*PROBLEM REQUIREMENTS:* Return the lines below exactly, from the first line to the line that contains "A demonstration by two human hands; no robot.". Leave out pictures.

*DATA:*
+---+
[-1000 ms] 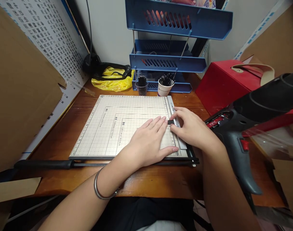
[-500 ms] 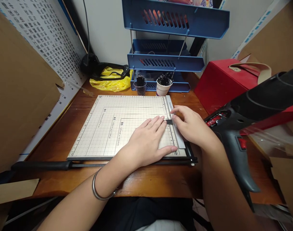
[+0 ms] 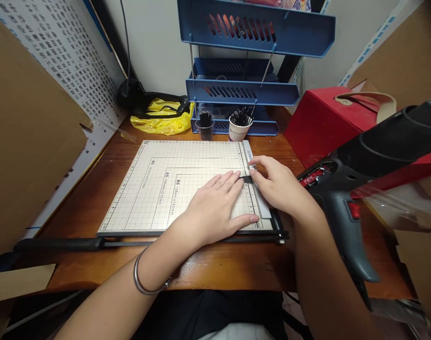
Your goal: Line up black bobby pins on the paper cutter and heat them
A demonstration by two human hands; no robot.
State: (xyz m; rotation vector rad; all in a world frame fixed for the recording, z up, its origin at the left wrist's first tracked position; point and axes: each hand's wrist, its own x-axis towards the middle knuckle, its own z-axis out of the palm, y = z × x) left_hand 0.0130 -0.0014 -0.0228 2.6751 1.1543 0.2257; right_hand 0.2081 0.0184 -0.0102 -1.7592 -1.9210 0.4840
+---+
*SOLVED PROBLEM:*
[-1000 ms] 
[-500 ms] 
[+0 ms] 
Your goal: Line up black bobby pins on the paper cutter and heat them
A demonstration by two human hands; no robot.

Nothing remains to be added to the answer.